Association of Proteins Expression and Fatigue Intensification in Childhood Cancer Receiving Chemotherapy – Acute Lymphoblastic Leukemia (ALL)

Purpose: To investigate the relationships among fatigue intensification during the chemotherapy and the expression of the serum level of apolipoprotein E, apolipoprotein A1 and Transthyletin.

Open for enrollment

Principal Investigator: Nada Lukkahatai, PhD MSN RN
Email: nada.lukkahatai@unlv.edu
Funding Agency: UNLV School of Nursing Intramural Grant

 

14374 – Venous Thromboembolism

 

Study Title: 30-day, Open-label, Active-controlled, Randomized Study of the Safety, Efficacy and the Pharmacokinetic and Pharmacodynamic Properties of Oral Rivaroxaban in Children With Various Manifestations of Venous Thrombosis

Purpose: The purpose of this study is to find out whether rivaroxaban is safe to use in children and how long it stays in the body. Safety will be assessed by looking at the incidence and types of bleeding events. There will also be a check for worsening of blood clots.

Open for enrollment

Investigator: Alan Ikeda, MD
Additional information: http://clinicaltrials.gov/show/NCT02309411


GENA-99 – Hemophilia A patients taking Nuwiq


Study Title: Prospective, multinational, non-interventional post-authorisation study to document the long-term immunogenicity, safety, and efficacy of Human-cl rhFVIII (simoctocog alfa) in patients with haemophilia A treated in routine clinical practice

Purpose:  To collect additional clinical data and to ensure consistency in the long-term between the outcome from pre-authorisation clinical studies (in 135 previously treated paediatric and adult patients) and routine clinical practice.
Besides aspects such as general product safety and efficacy, there will be a focus on immunogenicity, particularly on inhibitor development. The diagnosis of FVIII inhibitor will be based on clinical observations and confirmed by FVIII inhibitor testing in the laboratory.

Open for enrollment

Investigator: Amber Federizo, APRN, FNP-BC
Additional Information: https://clinicaltrials.gov/ct2/show/NCT02962765?term=GENA-99&rank=1

 

BI3023_4003 – Factor 1 Deficiency patients


Study Title: A Multicenter Study on the Retrospective Safety and Efficacy of Fibrinogen Concentrate (Human) (FCH) for Routine Prophylaxis, Treatment of Bleeding or Surgery in Subjects with Congenital Fibrinogen Deficiency with a Prospective Followup Component

Purpose: This is a multicenter, non-interventional, retrospective cohort study with a prospective, observational follow-up component to investigate the safety and efficacy of FCH use in subjects with congenital fibrinogen deficiency. Data will be collected on the safety and efficacy of FCH as used for the treatment of acute bleeding episodes, routine prophylaxis and perioperative bleeding in these subjects.

Open for enrollment

Investigator: Amber Federizo, APRN, FNP-BC
Additional Information: https://clinicaltrials.gov/ct2/show/NCT02427217

 

Boehringer Ingelheim 1160.106  – Venous Thromboembolism


Study Title: Open Label Study Comparing Efficacy and Safety of Dabigatran Etexilate to Standard of Care in Paediatric Patients With Venous Thromboembolism (VTE)

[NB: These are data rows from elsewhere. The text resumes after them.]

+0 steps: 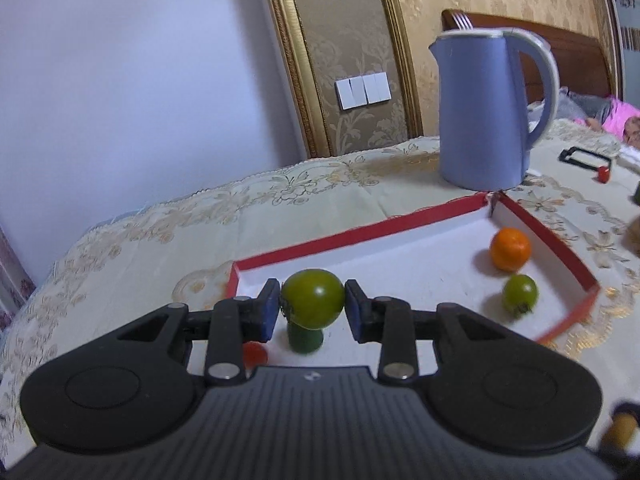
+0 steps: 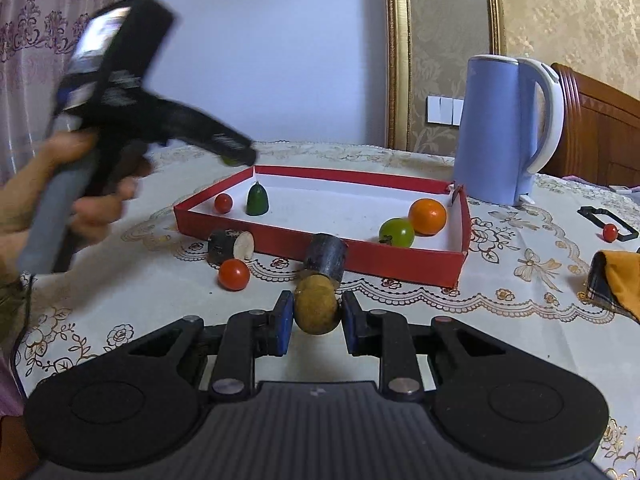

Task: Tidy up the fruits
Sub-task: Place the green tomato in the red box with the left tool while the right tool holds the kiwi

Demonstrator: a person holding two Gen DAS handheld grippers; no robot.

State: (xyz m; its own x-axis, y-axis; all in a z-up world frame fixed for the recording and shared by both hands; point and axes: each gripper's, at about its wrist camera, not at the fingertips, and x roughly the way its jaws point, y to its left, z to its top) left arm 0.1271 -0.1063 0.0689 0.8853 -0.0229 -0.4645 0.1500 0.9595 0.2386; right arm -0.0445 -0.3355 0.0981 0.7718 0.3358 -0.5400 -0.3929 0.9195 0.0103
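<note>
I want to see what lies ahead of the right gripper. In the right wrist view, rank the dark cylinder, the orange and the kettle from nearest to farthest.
From the right gripper:
1. Dark cylinder, just ahead, outside the tray's front wall.
2. Orange, inside the tray, right.
3. Kettle, behind the tray's right corner.

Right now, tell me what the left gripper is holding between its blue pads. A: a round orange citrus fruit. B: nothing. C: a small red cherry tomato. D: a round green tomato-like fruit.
D: in the left wrist view the left gripper has its blue pads pressed on a round green fruit, above the shallow red-walled cardboard tray.
</note>
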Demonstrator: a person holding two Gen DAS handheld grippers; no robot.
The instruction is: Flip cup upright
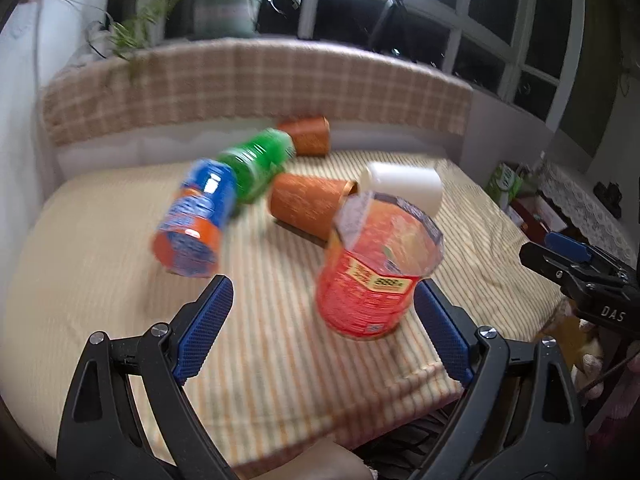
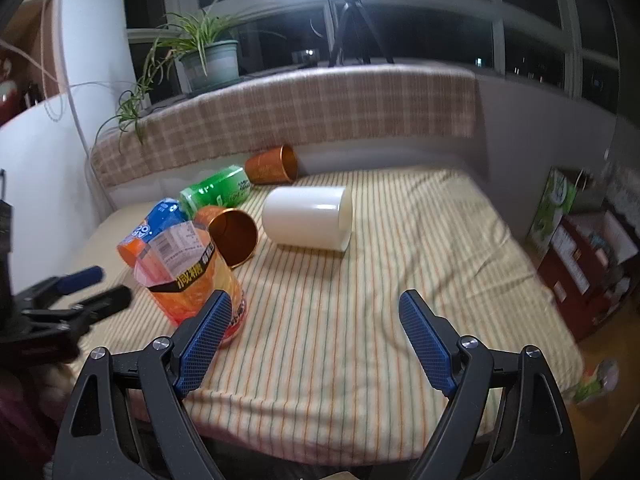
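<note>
A clear cup with a red-orange label (image 1: 374, 268) stands upright, mouth up, near the front of the striped table; it also shows in the right wrist view (image 2: 192, 276). My left gripper (image 1: 324, 294) is open and empty, its right finger close beside the cup. My right gripper (image 2: 316, 308) is open and empty over the cloth, right of that cup. A white cup (image 2: 308, 218) lies on its side behind. A copper cup (image 2: 234, 236) lies on its side, and another copper cup (image 2: 272, 165) lies at the back. A blue-orange cup (image 1: 196, 220) and a green cup (image 1: 256, 164) also lie tipped over.
The striped cloth (image 2: 380, 272) covers the table, with its front edge just ahead of the grippers. A plaid-covered ledge (image 2: 288, 108) runs behind it. A potted plant (image 2: 208, 60) and a tripod (image 2: 352, 24) stand at the window. Boxes (image 2: 580, 248) stand to the right.
</note>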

Purpose: This open-label, randomized, parallel-group, active-controlled, multi-centre non-inferiority study of dabigatran etexilate versus standard of care in children from birth to less than 18 years of age will assess the efficacy and safety of dabigatran relative to low molecular weight heparins or vitamin K antagonists for treatment of VTE. This study will also assess the appropriateness of the proposed dabigatran doses for use in paediatric patients using three different formulations of dabigatran (capsules, pellets and oral liquid formulation)

Open for enrollment

Investigator: Alan Ikeda, MD
Additional Information: https://clinicaltrials.gov/ct2/show/NCT01895777

 

Boehringer Ingelheim 1160.108 - Venous Thromboembolism, Secondary Prevention


Study Title: This open-label, single arm prospective cohort study will assess the safety of dabigatran etexilate in secondary prevention of venous thromboembolism in paediatric patients. Children from 0 to less than 18 years of age will be eligible to participate.

Open for enrollment

Investigator: Alan Ikeda, MD 
Additional Information: https://clinicaltrials.gov/ct2/show/NCT02197416

 

Opening soon

 

ALN-AT3SC-004, ALN-AT3SC-005, and ALN-AT3SC-009 – Patients with Hemophila A or B

Opening in Mid 2017

Investigator: Amber Federizo, APRN, FNP-BC

 

SA-307JG - NEUROMYELITIS OPTICA (NMO) AND NMO SPECTRUM DISORDER (NMOSD)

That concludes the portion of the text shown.